Перёд ней был молодой, высокий и статный, продолговатое правильное лицо его тепло румянело. Взгляд круглых глаз был напряжен и одновременно будто рассеян.

Он обернулся к заднему, кряжистому, криволапо шагающему.

— Помоги господь бог, — тихо сказал Игнат, ощерив зубастый рот.

Катя целилась в висок солдата, но за секунду до того, как нажать на спусковой крючок, перевела ствол на грудь.

Солдат вскинул голову так странно, будто смахнул пилотку, повернулся на одной ноге и упал в канаву. Когда свалился другой, она пе заметила.

— Гляди кругом, — строго говорил Игнат, срезая ножом сумки с убитых, вынимая документы. Все он делал до ужаса медленно: зачем-то бумажник подымал к свету на всю длину вытянутой руки, потом прятал в кармане ватника. Вылез из канавы, но тут же спрыгнул, пилотками прикрыл лица убитых.
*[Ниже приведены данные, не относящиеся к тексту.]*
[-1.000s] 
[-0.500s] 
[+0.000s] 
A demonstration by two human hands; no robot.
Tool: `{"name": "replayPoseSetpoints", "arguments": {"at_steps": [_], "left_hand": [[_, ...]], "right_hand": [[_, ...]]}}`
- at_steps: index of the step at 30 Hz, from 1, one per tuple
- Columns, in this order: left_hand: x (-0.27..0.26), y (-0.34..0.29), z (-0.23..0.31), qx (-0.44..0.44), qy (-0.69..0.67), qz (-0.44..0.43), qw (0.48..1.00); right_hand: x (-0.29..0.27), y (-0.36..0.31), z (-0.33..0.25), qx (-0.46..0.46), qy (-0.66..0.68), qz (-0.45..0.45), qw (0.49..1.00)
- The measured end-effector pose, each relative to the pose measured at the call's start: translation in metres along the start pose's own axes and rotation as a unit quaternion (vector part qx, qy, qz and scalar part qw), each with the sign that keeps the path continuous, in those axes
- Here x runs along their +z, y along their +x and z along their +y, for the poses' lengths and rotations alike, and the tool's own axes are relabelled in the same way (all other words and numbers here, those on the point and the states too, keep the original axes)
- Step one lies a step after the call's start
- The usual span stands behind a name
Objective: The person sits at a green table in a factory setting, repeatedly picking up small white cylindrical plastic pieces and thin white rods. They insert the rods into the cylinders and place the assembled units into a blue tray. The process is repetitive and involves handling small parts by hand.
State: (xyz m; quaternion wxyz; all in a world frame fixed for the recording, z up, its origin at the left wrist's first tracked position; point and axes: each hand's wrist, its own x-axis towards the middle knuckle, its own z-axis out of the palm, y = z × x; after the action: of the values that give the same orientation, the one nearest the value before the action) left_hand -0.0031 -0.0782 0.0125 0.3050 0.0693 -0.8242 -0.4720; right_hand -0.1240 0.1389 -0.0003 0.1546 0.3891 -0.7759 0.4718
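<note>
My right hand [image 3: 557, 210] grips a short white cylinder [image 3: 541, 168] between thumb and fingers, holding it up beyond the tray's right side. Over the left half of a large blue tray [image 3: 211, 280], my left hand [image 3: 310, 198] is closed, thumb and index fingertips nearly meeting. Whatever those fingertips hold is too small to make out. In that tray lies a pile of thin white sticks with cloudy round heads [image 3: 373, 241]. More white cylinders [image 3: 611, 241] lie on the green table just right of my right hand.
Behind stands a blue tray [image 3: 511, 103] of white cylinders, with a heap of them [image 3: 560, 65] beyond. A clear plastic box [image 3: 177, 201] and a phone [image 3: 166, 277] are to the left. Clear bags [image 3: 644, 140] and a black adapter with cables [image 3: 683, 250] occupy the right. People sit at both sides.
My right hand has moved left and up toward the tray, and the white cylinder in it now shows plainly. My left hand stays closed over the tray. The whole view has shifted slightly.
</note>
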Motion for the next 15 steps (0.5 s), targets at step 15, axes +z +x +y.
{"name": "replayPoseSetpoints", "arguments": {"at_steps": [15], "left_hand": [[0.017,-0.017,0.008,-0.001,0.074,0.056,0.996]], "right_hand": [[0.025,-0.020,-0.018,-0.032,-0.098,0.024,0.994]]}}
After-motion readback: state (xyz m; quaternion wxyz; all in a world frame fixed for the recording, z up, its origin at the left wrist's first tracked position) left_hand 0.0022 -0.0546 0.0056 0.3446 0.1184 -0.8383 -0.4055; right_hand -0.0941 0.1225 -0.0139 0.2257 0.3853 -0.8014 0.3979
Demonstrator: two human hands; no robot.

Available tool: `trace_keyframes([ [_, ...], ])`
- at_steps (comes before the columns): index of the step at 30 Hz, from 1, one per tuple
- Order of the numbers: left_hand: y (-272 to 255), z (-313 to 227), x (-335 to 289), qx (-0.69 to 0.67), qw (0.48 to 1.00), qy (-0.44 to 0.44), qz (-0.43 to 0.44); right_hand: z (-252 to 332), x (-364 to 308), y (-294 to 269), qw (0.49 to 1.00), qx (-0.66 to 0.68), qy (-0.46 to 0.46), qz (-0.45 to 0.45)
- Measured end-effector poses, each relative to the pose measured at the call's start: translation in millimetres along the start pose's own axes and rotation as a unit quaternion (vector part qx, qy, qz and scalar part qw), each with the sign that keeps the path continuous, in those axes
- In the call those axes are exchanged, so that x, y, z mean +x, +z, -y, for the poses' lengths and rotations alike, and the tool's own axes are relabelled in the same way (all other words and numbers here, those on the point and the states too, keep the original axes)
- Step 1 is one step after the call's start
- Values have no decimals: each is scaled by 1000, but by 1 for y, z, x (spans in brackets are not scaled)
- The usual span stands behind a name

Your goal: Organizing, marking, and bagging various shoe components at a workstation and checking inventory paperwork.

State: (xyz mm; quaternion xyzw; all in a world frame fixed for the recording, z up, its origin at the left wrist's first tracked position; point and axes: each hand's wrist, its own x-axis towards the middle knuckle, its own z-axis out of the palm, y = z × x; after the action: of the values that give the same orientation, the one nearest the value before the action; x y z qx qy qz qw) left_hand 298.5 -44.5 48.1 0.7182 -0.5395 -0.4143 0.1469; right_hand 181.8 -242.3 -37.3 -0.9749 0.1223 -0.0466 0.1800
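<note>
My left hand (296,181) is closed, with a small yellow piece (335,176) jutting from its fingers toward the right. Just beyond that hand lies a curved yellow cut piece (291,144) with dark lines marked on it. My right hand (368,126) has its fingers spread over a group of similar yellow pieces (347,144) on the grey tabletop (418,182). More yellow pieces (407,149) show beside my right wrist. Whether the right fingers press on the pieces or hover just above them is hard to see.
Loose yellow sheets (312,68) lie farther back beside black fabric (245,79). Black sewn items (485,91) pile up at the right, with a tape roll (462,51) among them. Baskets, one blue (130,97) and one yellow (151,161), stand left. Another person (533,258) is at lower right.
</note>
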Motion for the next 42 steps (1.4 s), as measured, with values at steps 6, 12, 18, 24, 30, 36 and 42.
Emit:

Автоматы и патроны взял с собой.

В землянке в круче Игнат за столиком что-то рассказывал Афанасию и Рябинину. Катя уже не вникала в их разговор. Может, вот так же просто чужой глаз возьмет на мушку светло-русый, в завитке висок Афанасия Чекмарева, и Афанасии, неловко подгибая ноги, опрокинется навзничь со всего роста. И с Павлом может случиться, как бы спохватившись, подумала она.

Игнат лег на соседние козлы. В потемках у самого уха Кати лениво-мудрый тек его голос, спотыкаясь, как поток на камнях, на доносившихся сюда взрывах:

— ...при совестливой власти люди как люди, а при нахрапистой собачатся, лютеют. Вот с германцами и приключилось...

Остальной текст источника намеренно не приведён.